Spider Data Model : Fields : Link Fields : The Sharded Property

The Sharded Property
The table sharding feature described earlier can benefit certain high fan-out links. These are links that have a large number of values (thousands to millions). When a high fan-out link points to a sharded table, the link can also be declared as sharded by settings its sharded property to true. Example:
<table name="Address">
<fields>
<field name="Name" type="TEXT"/>
<field name="Messages" type="LINK" inverse="MessageAddress" table="Participant" sharded="true"/>
...
</fields>
</table>
In this example, the Messages link connects each Address object to related Participant objects. Since a participant exists for each sender or recipient of every message, some address objects could be linked to thousands or millions of participant objects. Because the Messages extent table, Address, is declared as sharded, the Messages link can be declared as sharded. That is, only links whose target table is sharded can be declared as sharded.

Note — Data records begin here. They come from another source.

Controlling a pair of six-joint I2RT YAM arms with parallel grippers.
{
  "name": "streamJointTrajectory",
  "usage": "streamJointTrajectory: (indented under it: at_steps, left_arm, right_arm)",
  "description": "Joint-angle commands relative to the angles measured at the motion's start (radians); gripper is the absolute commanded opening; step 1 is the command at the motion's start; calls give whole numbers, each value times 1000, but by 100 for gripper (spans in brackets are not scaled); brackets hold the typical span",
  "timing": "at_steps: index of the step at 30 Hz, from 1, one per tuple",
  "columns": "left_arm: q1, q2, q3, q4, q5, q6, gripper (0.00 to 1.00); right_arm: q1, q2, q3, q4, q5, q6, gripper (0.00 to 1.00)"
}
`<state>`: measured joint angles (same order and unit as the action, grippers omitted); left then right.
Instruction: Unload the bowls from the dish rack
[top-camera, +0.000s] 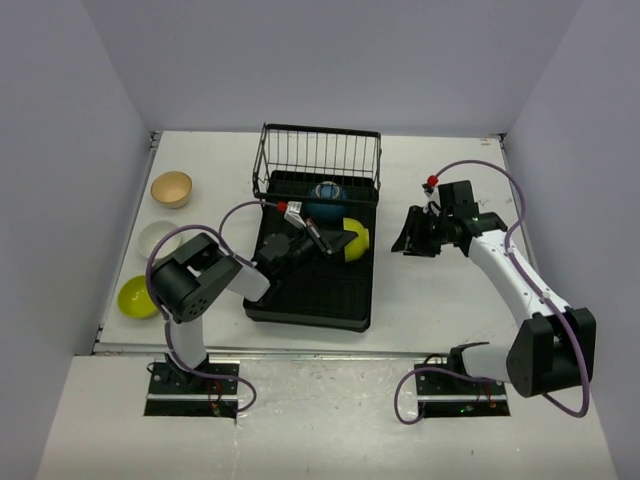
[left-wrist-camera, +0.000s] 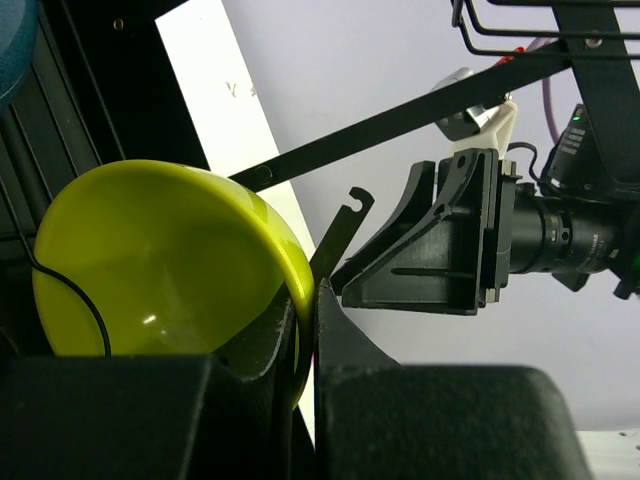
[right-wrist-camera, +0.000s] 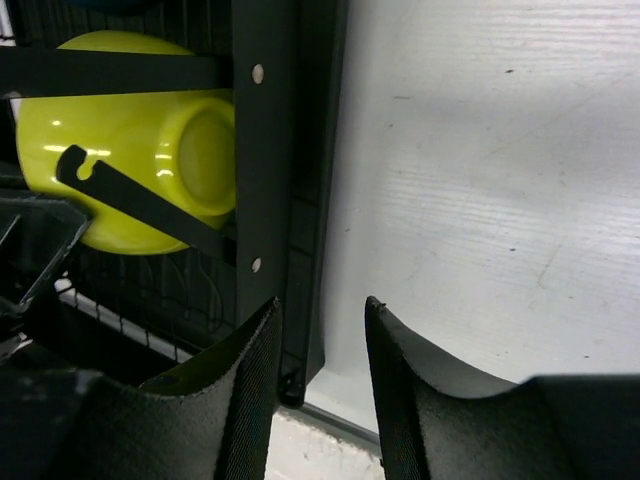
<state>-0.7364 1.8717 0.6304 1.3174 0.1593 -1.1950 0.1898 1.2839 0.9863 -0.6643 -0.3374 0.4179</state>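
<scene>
- Top external: left gripper (top-camera: 335, 243) reaches over the dish rack (top-camera: 320, 290), jaws clenched on the rim of a lime bowl (top-camera: 356, 236).
- That bowl stands on edge at the jaws' tips, against the rack's right side and inside the tray.
- Left wrist view: the lime bowl's (left-wrist-camera: 150, 260) rim sits between the two fingers (left-wrist-camera: 350, 350). Its rounded outside bulges to the left of the jaws, and one thin rack wire crosses in front of it.
- A dark blue bowl (top-camera: 327, 193) lies just beyond the left jaws, in the tray right in front of the wire basket (top-camera: 320, 150).
- Right gripper (top-camera: 408, 240) hangs over the table (top-camera: 440, 290), just beside the rack's right edge and apart from it. Its tips point toward the held bowl.
- Right wrist view: the jaws are released and the gap between the fingers (right-wrist-camera: 255, 400) holds nothing. The rack's side rail (right-wrist-camera: 262, 150) stands ahead of the left finger, and the lime bowl shows beyond it, up and to the left of the jaws.
- Three bowls sit on the table well behind and to the left of the left jaws, outside the rack: a tan bowl (top-camera: 171, 189) farthest, a pale bowl (top-camera: 160, 238) in the middle and a second lime bowl (top-camera: 137, 297) nearest the arm bases.
</scene>
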Motion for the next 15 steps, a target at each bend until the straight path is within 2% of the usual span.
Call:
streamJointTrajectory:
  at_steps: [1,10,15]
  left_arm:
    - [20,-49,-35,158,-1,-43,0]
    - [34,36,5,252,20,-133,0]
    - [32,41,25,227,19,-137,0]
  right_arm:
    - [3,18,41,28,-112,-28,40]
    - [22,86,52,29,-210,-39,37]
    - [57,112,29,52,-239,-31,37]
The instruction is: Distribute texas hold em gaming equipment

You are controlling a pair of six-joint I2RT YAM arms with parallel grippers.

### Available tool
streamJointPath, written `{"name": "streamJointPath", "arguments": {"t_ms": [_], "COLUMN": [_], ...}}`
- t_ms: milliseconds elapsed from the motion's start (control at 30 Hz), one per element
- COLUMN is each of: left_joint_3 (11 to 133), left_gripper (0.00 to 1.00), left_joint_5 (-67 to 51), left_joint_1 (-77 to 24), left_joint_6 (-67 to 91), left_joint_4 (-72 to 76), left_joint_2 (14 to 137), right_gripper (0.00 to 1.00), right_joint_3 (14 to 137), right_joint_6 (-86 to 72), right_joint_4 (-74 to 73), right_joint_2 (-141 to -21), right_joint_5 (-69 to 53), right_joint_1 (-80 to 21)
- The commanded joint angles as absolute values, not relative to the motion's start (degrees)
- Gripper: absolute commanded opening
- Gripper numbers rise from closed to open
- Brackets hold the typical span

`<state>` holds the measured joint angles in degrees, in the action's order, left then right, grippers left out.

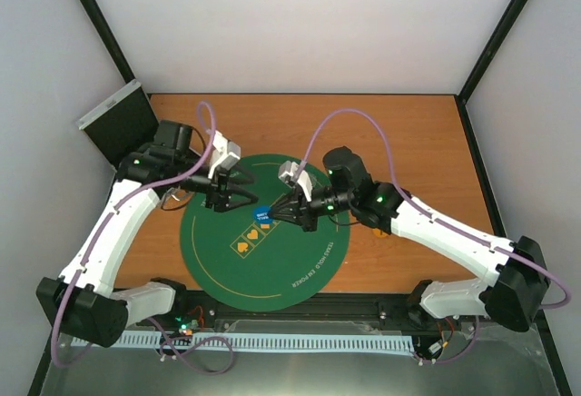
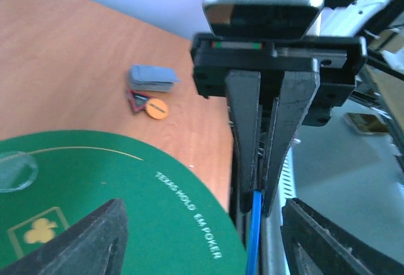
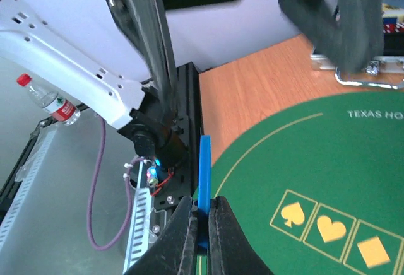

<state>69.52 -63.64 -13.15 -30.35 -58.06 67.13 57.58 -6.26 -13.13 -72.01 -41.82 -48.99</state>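
My right gripper (image 3: 202, 240) is shut on a blue disc (image 3: 204, 164), held on edge above the round green mat (image 1: 272, 264). In the top view that right gripper (image 1: 275, 213) and blue disc (image 1: 263, 215) sit near the mat's middle. My left gripper (image 1: 247, 198) faces them from the left. Its jaws stand wide apart on either side of the disc's edge (image 2: 254, 234) without touching it, so the left gripper (image 2: 208, 250) is open. On the bare wood beyond lie a stack of grey-blue cards (image 2: 151, 78), a black triangle marker (image 2: 135, 100) and an orange disc (image 2: 156, 108). A clear disc (image 2: 12, 171) rests on the mat.
A silver case (image 1: 118, 122) stands open at the table's back left corner. The black rail (image 3: 186, 136) runs along the near edge, with a water bottle (image 3: 47, 101) below it. White walls enclose three sides of the table.
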Motion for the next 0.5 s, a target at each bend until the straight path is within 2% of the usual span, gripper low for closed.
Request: {"name": "streamJointPath", "arguments": {"t_ms": [0,133,367,433,467], "left_joint_3": [66.77,66.29,66.13,66.01,66.01], "left_gripper": [0.65,0.50,0.08,0.01,0.01], "left_joint_5": [-66.40,-67.06,-65.78,-65.29,-65.11], "left_joint_1": [-18.27,-19.93,-19.95,-19.95,-19.95], "left_joint_6": [-35.34,-39.22,-39.57,-40.38,-40.75], "left_joint_4": [-61.07,-63.45,-62.89,-63.90,-64.51], "left_joint_2": [67.30,67.37,66.23,66.05,65.93], "right_gripper": [0.03,0.03,0.03,0.03,0.03], "right_joint_3": [60.73,61.81,63.00,62.88,62.78], "right_joint_6": [-4.39,-4.18,-2.26,-1.51,-1.35], "right_joint_4": [-8.83,-8.44,-10.70,-11.36,-11.60], "right_joint_2": [-73.82,-75.33,-74.75,-74.32,-74.09], "right_joint_5": [-41.83,-41.63,-40.24,-39.44,-39.18], "right_joint_1": [-51.08,-51.37,-51.58,-51.57,-51.59]}}
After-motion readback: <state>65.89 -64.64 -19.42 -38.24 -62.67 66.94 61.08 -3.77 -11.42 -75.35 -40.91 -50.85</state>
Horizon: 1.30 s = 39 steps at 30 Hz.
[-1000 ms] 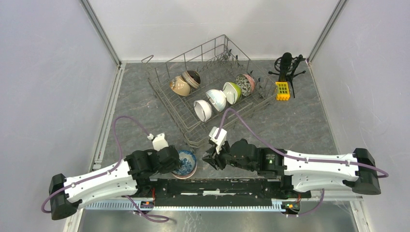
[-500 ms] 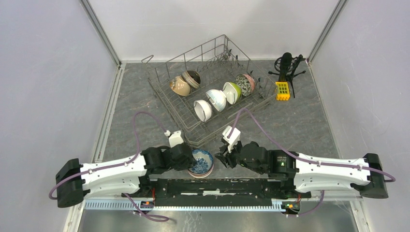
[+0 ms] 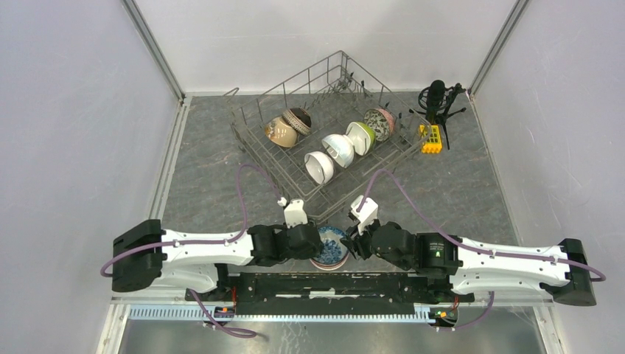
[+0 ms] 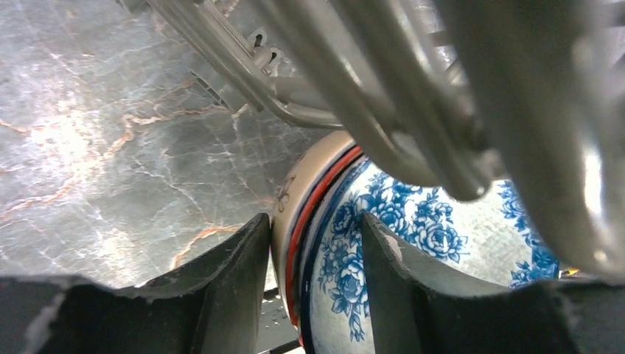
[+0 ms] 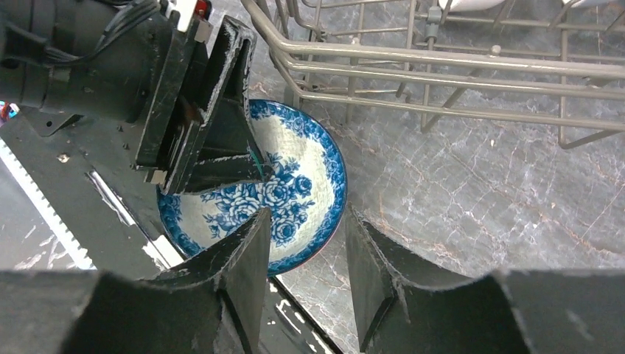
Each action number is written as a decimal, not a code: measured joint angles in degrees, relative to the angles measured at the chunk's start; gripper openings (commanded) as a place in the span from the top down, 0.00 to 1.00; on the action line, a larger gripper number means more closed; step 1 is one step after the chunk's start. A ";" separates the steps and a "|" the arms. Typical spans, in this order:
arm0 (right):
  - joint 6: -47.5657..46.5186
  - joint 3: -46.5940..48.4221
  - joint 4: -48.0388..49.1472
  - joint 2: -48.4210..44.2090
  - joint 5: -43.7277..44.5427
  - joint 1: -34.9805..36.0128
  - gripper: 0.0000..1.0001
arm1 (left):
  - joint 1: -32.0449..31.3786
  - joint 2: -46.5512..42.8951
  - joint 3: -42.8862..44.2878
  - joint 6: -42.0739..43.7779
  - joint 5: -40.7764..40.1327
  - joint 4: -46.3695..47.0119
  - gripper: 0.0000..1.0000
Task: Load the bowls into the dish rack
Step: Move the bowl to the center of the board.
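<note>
A blue-and-white flowered bowl [image 3: 330, 248] sits low at the near edge, just in front of the dish rack's [image 3: 250, 140] near corner. My left gripper [image 3: 318, 243] is shut on its left rim, one finger on the cream, red-banded outside and one inside [image 4: 313, 221]. In the right wrist view my right gripper [image 5: 307, 215] is open and straddles the bowl's [image 5: 295, 169] right rim without touching it. The rack holds a tan bowl [image 3: 281, 133], a dark brown one [image 3: 298, 119], two white ones [image 3: 319, 167], a green one [image 3: 359, 137] and a speckled one [image 3: 379, 124], all on edge.
Rack wires [image 4: 332, 74] pass close over the held bowl. A black microphone on a tripod [image 3: 437, 99] and a yellow block [image 3: 430, 139] stand right of the rack. A black rail [image 3: 332, 284] runs along the near edge. Enclosure walls stand on three sides.
My left arm has carried the bowl to the right along the near edge. My right gripper has shifted right and come down over its right rim. The rack has slid slightly right.
</note>
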 measured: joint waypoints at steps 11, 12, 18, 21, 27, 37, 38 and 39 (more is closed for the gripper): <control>4.02 -1.01 -1.53 0.33 1.44 0.00 0.52 | -1.27 -2.86 -0.96 0.02 1.27 -0.48 0.23; 4.35 -1.14 -1.51 0.37 1.49 0.00 0.52 | -1.29 -4.09 -1.38 0.02 1.49 -1.55 0.23; 6.08 -1.68 -1.79 0.74 1.64 0.00 0.52 | -1.40 -13.92 -3.37 0.07 2.47 -6.69 0.27; 6.62 -1.77 -1.81 1.11 1.66 0.00 0.52 | -1.40 -16.90 -3.45 0.42 3.17 -8.00 0.31; 7.23 -2.10 -1.84 1.99 1.64 0.00 0.53 | -1.40 -17.31 -3.43 2.27 4.15 -8.57 0.38; 8.09 -2.27 -1.97 1.55 1.66 0.00 0.53 | -1.40 -12.85 -0.81 5.09 6.43 -8.24 0.60; 8.11 -2.34 -2.12 1.46 1.66 0.00 0.53 | -1.40 -12.85 -0.70 5.29 6.51 -8.26 0.62; 8.13 -2.36 -2.25 1.44 1.66 0.00 0.53 | -1.40 -12.85 -0.50 5.46 6.54 -8.33 0.64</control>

A sharded link’s values are stored in sharded term vectors similarly as sharded scalar fields. This improves performance for queries that include a selection clause on the link’s owning table and a clause that uses the referenced table’s sharding field. Example:
GET /Msgs/Address/_query?q=Name:dell AND Messages.ReceiptDate=[2013-01-01 TO 2013-01-31]
This query searches for Address objects whose Name contains the term “dell” and that are connected to participants whose ReceiptDate is in January, 2013. In other words, this query lists all addresses that sent or received a message in a specific time frame. Queries that fit this pattern are more efficient for high fan-out links declared as sharded.